Ye Chenfeng levantó lentamente la cabeza, lanzando al matón pecoso una mirada escalofriante.
—Yo…
¡lo haré yo mismo!
—Con los labios amoratados, el tipo pecoso se dio la vuelta y se alejó trotando, para luego saltar sobre la pila de hombres en la posición de arhats apilados, con Hao Jian en el fondo soltando otro aullido de dolor.
Shen Yuqin estaba completamente atónita, viendo cómo los cuatro matones locales del Distrito de la Fábrica Farmacéutica eran pateados y lanzados a la arena por Ye Chenfeng en un abrir y cerrar de ojos.
—No me mires con tanta admiración, ¡se me subirá a la cabeza!
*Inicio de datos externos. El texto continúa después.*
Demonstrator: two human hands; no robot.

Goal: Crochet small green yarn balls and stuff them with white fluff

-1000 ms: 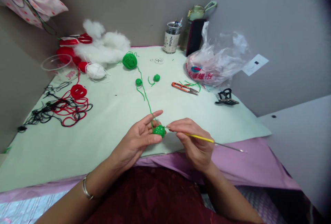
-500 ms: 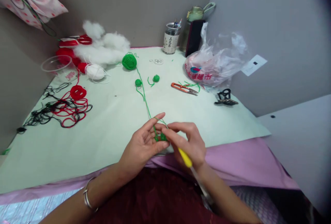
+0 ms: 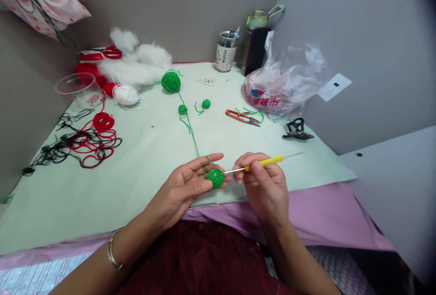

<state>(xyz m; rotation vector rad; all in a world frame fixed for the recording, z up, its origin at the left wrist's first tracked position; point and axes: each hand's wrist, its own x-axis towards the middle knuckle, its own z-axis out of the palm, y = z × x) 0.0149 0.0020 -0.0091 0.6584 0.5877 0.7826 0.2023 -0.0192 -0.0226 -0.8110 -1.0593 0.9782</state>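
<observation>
Between the thumb and fingers of my left hand [image 3: 184, 184] is a small round green crochet piece [image 3: 215, 178]. Green yarn [image 3: 193, 138] runs from the green yarn ball [image 3: 170, 81] down to the left fingers. My right hand [image 3: 267, 184] is closed round the yellow handle of a crochet hook [image 3: 269, 162]. The hook's thin metal shaft points left, and its tip meets the right side of the green piece. Two smaller green crochet balls with yarn tails, a left one [image 3: 183, 110] and a right one [image 3: 206, 103], lie beyond my hands.
Orange thread snips [image 3: 242, 117] lie beside green yarn scraps. A black hair claw [image 3: 297, 129] and a plastic bag [image 3: 282, 84] are at right. White stuffing [image 3: 136, 61], a white yarn ball [image 3: 125, 95] and tangled black and red yarn [image 3: 85, 143] are at left. Behind stands a pen jar [image 3: 225, 52].
My right hand has moved right and turned, so the hook now lies nearly level. The green crochet piece has come into fuller view in my left fingers.
</observation>
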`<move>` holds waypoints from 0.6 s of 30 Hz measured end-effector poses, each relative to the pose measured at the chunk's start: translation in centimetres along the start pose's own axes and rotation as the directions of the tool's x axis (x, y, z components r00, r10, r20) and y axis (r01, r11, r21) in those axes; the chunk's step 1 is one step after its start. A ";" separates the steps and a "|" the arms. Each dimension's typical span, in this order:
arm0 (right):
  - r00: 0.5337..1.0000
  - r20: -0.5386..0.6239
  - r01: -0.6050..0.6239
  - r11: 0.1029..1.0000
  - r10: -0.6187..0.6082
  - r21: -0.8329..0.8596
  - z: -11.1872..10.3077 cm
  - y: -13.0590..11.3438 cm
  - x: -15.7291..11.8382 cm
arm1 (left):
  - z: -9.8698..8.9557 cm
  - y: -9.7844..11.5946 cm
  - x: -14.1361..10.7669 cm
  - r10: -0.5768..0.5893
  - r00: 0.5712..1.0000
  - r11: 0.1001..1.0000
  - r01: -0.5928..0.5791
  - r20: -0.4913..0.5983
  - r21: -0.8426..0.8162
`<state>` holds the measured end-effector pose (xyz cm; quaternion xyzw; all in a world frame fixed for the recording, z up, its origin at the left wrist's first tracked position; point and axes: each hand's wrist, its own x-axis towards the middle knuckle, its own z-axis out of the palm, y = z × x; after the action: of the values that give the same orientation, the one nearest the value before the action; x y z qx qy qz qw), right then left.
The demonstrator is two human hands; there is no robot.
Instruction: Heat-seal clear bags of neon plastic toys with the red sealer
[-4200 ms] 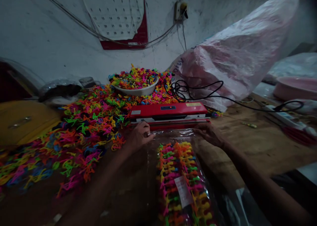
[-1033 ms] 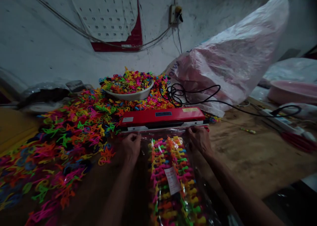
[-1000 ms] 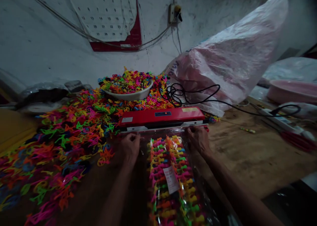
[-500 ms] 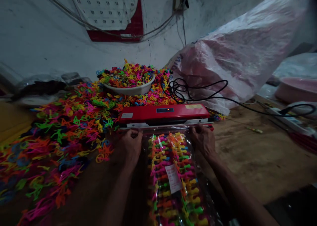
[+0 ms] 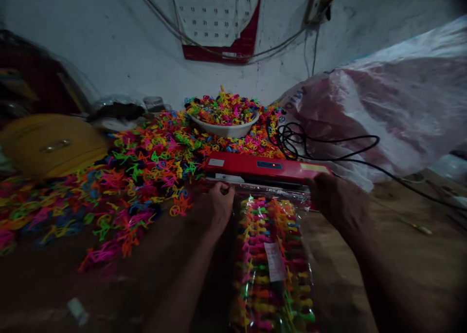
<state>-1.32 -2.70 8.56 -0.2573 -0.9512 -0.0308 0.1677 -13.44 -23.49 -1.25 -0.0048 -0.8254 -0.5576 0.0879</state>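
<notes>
A long clear plastic bag (image 5: 270, 260) packed with rows of colourful small plastic figures and a white paper slip (image 5: 275, 261) lies in front of me. Its open end reaches the front of a red heat sealer (image 5: 241, 165) with a small orange light lit. At the bag's left corner, my left hand (image 5: 221, 204) is closed, pinching the film by the sealer's front edge. My right hand (image 5: 341, 206) is at the right end of the sealer, its fingers curled over the lid; dim light and blur soften them.
Loose coloured plastic pieces (image 5: 146, 177) spread across the left. A white bowl (image 5: 228, 130) heaped with them stands behind the sealer. Black cable (image 5: 339, 139) coils near a large plastic sack (image 5: 383, 99) at the right. A yellow rounded object (image 5: 54, 145) sits far left.
My right hand has left the bag's right corner and moved up onto the sealer's right end. My left hand still pinches the left corner. The view has turned left.
</notes>
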 end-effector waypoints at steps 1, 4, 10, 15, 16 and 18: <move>0.992 0.050 0.119 0.993 -0.120 0.025 -0.3 -1.0 0.9 | -0.1 0.1 -0.1 0.007 1.000 1.000 -0.007 -0.003 -0.001; 0.884 0.242 0.377 0.916 -0.400 0.135 0.6 -3.7 3.2 | -0.4 0.3 -0.4 0.020 1.000 1.000 -0.020 0.003 0.003; 0.794 0.377 0.431 0.879 -0.476 0.202 4.1 -4.1 3.6 | 0.3 -0.4 -0.3 0.030 0.999 0.998 -0.030 0.013 0.063; 0.828 0.372 0.378 0.907 -0.420 0.184 3.9 -4.5 2.7 | -1.0 -0.1 0.2 0.035 0.996 0.975 -0.052 0.081 0.218; 0.830 0.373 0.372 0.910 -0.415 0.185 3.8 -4.8 2.6 | -1.9 0.6 0.4 0.045 0.991 0.949 -0.081 0.125 0.304; 0.837 0.384 0.347 0.921 -0.390 0.177 3.6 -5.4 2.4 | -3.6 2.9 1.2 0.074 0.978 0.853 -0.163 0.194 0.495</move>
<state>-7.06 -5.68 6.10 -0.0612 -0.9968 0.0403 -0.0327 -13.85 -25.81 2.87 -0.0796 -0.9456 -0.3113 0.0505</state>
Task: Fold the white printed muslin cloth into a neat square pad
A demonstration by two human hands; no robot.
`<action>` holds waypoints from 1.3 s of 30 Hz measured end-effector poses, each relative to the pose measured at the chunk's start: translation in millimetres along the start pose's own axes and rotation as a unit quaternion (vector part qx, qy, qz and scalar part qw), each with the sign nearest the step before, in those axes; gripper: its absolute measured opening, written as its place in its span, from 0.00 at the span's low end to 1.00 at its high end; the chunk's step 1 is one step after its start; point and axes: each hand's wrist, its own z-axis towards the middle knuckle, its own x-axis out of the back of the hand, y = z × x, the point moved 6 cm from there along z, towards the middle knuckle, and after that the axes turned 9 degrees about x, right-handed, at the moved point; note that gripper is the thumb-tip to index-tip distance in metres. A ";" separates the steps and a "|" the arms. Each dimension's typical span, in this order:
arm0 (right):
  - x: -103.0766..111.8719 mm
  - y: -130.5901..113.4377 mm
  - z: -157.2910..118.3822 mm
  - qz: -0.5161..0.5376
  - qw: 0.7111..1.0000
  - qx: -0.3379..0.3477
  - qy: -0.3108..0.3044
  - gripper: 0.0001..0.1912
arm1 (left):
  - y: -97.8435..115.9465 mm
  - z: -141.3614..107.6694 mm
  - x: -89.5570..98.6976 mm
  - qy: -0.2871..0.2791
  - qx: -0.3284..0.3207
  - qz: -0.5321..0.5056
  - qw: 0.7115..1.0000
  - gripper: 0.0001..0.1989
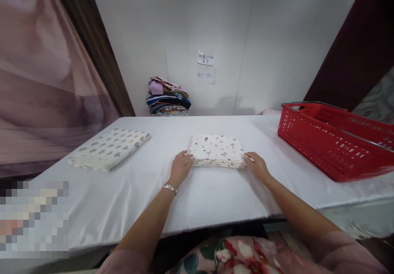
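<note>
A white folded cloth (215,146) printed with small dark and brown motifs lies flat in the middle of the table, several layers showing along its near edge. My left hand (181,167), with a silver bracelet on the wrist, has its fingers curled at the near left corner of the cloth. At the opposite corner, my right hand (257,166) grips the right edge with bent fingers. The undersides of both hands are hidden. Farther left lies another folded cloth (112,146), cream with grey cloud-like shapes, apart from both hands.
On the right stands a red plastic basket (326,146) with metal handles. A pile of folded fabrics (168,97) rises behind the table's far edge, against the wall. White cloth covers the table (135,200). Pink drapery (55,72) hangs at left; the lower left corner is pixelated.
</note>
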 end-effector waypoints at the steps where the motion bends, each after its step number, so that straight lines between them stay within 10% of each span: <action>1: 1.4 -2.0 3.2 -0.003 1.000 0.013 -0.002 0.15 | 9.3 0.8 0.0 0.005 -0.031 0.023 0.999 0.13; 9: -6.3 -32.3 4.5 -0.073 0.989 0.096 -0.084 0.11 | 62.7 3.5 -31.3 -0.062 -0.194 0.101 0.974 0.12; 22: -10.0 -31.3 -0.3 -0.154 0.972 0.078 -0.161 0.09 | 51.0 4.5 -44.2 -0.081 -0.190 0.067 0.976 0.09; 39: -10.0 -32.2 -16.3 -0.094 0.989 0.085 -0.071 0.07 | 49.7 3.0 -42.4 -0.067 -0.184 0.019 0.980 0.09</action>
—dijo Ye Chenfeng descaradamente.
—¡Hermano Ye, eres terrible!
—reprendió Shen Yuqin con coquetería, solo para descubrir, para su vergüenza, que sus palabras tenían un tono de flirteo, y su rostro ovalado se puso visiblemente más rojo.
Ye Chenfeng le entregó la caja de regalo a Shen Yuqin: —¿Puedes sostenerme esto?
—¡Oh!
—Shen Yuqin tomó mecánicamente la caja de regalo, pero Ye Chenfeng le pellizcó sigilosamente su manita suave.
—¡Qué suave!
—¡Para!
Shen Yuqin protestó con fingida molestia, pero su admiración por Ye Chenfeng se hizo más fuerte: ¡sus habilidades marciales eran increíbles!
Ye Chenfeng sonrió con aire de suficiencia y caminó hacia los «cuatro arhats».
—Hermano Mayor, fuimos unos ciegos y no reconocimos tu grandeza; nos equivocamos.
Por favor, Hermano Mayor, ¡ya hemos escarmentado!
¡Perdónanos!
Al ver acercarse a Ye Chenfeng, el tipo pecoso tembló de miedo.
Ye Chenfeng era demasiado temible; ni sus tubos de acero ni sus cadenas le hacían mella, su juego de piernas era terriblemente poderoso y enviaba a la gente a volar fácilmente de una sola patada.
¡Realmente se habían metido con la persona equivocada hoy!
¡Un verdadero maestro!
—¿Y tú qué?
—preguntó Ye Chenfeng.
—¡Ya he escarmentado!
—¿Y tú?
¿El de más abajo?
—la mirada de Ye Chenfeng se dirigió hacia Hao Jian, que estaba en el fondo.